Task to complete
Write out, from the entries below, exactly the lines that run between the lines holding "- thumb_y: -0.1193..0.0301" and "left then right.", inclusive, and stop there.

Supplied entries
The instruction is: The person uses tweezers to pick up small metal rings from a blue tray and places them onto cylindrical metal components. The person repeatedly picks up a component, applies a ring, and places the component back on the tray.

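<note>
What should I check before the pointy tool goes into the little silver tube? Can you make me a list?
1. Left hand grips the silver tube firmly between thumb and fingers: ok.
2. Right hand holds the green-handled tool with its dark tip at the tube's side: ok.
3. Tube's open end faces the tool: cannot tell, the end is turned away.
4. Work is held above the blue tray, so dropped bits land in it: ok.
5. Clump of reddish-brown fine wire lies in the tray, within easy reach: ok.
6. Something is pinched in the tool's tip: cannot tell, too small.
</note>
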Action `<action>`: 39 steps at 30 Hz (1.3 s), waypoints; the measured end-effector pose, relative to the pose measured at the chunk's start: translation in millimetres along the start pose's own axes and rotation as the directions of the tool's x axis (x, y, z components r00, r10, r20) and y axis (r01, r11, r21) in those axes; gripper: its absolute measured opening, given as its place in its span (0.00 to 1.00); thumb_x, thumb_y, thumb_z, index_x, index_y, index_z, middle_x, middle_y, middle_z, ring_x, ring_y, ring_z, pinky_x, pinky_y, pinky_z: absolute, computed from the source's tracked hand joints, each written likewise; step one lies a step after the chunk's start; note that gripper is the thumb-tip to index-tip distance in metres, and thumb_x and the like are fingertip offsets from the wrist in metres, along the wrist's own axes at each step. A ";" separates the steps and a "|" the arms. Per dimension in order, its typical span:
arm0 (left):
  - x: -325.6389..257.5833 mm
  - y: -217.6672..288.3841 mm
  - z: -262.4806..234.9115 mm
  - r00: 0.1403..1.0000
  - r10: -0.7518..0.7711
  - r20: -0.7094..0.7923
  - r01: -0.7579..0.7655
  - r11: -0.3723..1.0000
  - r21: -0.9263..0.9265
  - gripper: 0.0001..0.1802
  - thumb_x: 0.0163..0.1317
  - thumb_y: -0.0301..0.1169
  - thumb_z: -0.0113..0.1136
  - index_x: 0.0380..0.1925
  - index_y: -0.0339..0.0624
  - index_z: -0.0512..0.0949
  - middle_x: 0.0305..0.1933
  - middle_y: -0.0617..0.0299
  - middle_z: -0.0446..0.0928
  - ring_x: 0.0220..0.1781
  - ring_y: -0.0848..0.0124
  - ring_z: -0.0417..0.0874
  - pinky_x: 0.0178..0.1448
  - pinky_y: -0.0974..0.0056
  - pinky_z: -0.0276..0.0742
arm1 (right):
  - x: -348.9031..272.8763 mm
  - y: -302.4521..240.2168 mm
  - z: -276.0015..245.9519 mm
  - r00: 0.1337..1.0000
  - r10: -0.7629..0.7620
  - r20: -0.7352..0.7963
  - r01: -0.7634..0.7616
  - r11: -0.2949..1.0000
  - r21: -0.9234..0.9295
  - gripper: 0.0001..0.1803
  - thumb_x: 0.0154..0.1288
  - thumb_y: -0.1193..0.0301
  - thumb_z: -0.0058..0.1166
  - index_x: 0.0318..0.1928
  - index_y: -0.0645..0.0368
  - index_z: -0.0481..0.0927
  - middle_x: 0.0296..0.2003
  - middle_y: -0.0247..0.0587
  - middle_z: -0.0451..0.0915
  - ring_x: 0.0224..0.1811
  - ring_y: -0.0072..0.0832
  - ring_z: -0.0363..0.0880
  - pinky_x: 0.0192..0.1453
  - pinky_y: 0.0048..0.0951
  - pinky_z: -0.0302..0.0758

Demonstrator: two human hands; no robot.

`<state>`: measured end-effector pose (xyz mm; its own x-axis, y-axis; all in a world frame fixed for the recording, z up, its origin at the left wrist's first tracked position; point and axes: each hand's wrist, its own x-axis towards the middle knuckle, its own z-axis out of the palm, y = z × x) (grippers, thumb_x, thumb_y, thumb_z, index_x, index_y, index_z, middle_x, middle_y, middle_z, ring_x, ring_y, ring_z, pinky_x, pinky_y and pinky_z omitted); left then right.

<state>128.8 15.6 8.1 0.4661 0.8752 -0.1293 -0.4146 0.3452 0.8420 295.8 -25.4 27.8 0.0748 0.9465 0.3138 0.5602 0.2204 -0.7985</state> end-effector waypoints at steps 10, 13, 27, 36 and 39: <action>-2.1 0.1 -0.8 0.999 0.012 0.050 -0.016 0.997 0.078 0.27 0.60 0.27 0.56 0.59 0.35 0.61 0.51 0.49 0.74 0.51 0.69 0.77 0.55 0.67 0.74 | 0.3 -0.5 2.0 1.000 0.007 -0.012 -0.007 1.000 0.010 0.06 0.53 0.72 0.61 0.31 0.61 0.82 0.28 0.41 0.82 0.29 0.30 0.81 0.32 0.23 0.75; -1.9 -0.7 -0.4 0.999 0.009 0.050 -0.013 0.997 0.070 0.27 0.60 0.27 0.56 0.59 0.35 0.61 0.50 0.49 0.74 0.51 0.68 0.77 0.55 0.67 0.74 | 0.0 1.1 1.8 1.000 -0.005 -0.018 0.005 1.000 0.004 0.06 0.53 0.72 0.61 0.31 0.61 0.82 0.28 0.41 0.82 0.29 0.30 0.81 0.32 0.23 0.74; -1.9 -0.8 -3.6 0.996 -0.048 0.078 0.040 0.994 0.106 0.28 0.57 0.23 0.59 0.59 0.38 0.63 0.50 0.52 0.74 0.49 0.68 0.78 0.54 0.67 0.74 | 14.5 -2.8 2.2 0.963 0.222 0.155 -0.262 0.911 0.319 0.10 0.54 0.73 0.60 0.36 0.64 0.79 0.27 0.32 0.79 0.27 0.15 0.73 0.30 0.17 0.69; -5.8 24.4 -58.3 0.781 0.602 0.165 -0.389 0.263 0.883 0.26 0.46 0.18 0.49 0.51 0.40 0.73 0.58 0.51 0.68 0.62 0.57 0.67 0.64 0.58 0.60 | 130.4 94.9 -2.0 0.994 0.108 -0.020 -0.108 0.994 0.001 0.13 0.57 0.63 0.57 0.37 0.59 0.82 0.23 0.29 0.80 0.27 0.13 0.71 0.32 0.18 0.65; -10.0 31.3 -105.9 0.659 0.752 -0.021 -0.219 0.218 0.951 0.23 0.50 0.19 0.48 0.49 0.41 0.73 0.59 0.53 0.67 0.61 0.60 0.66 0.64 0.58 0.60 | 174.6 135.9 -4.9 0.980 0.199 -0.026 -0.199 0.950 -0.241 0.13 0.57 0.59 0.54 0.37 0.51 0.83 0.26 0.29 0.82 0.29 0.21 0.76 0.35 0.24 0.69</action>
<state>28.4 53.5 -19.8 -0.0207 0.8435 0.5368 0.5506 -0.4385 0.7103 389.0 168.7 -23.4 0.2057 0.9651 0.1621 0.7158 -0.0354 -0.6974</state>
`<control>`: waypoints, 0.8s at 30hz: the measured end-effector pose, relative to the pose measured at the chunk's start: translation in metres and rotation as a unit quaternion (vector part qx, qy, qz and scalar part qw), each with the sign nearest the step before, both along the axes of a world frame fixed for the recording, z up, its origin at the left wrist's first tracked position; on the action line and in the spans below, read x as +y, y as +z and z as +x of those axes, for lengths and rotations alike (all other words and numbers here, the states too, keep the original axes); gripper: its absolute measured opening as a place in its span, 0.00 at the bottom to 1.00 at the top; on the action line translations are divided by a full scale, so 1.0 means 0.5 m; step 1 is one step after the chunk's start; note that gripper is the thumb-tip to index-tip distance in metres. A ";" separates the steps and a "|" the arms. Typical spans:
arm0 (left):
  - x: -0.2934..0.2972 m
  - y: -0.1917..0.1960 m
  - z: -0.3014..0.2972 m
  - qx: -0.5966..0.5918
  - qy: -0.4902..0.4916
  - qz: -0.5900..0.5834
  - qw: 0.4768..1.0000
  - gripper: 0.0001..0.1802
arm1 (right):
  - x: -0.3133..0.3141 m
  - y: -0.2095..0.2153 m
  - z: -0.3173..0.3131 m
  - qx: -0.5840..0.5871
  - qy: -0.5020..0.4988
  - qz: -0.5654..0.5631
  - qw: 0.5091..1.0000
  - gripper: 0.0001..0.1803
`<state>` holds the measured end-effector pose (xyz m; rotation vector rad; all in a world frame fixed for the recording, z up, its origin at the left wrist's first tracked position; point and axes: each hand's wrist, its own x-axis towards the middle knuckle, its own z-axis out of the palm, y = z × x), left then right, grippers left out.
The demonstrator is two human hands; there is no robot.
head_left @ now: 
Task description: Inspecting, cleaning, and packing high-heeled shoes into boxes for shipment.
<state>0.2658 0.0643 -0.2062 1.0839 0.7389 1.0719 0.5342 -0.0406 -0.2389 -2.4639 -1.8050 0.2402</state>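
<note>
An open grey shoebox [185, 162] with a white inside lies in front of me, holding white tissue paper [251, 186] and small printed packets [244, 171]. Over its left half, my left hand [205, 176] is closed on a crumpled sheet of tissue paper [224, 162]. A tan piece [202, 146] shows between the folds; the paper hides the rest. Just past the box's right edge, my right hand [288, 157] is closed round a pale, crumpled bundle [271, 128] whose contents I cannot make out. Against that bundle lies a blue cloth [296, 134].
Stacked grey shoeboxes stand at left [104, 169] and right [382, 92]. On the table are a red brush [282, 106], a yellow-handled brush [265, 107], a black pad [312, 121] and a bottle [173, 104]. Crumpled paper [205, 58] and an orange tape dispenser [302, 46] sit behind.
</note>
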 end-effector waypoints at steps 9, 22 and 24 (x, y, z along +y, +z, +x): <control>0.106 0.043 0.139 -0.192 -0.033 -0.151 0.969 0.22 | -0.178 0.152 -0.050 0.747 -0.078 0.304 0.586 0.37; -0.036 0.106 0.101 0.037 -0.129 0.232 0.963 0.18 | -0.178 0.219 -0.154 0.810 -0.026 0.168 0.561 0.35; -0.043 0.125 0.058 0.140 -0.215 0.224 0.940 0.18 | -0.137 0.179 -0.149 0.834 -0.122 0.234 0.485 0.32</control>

Answer
  - thumb_y: -0.1193..0.0301
  - thumb_z: -0.0058..0.1166
  - index_x: 0.0318..0.1928
  - index_y: -0.0645..0.0368
  - index_z: -0.0481..0.0927
  - middle_x: 0.0296..0.2003
  - middle_y: -0.0247..0.0587
  - middle_z: -0.0451..0.0915
  - ring_x: 0.0224..0.1811
  - ring_y: -0.0072..0.0832
  - ring_z: -0.0363..0.0880
  - pinky_x: 0.0192..0.1453
  - pinky_y: 0.0048..0.0951
  - pinky_z: -0.0302..0.0758

Demonstrator: two human hands; no robot.

`<state>`: measured end-effector pose (xyz mm; its own x-axis, y-axis; all in a world frame fixed for the recording, z up, its origin at the left wrist's first tracked position; point and axes: each hand's wrist, its own x-axis towards the middle knuckle, its own z-axis out of the palm, y = z × x) (grippers, thumb_x, thumb_y, thumb_z, index_x, index_y, index_z, middle_x, middle_y, middle_z, ring_x, ring_y, ring_z, pinky_x, pinky_y and pinky_z omitted); left then right.

That is the complete output.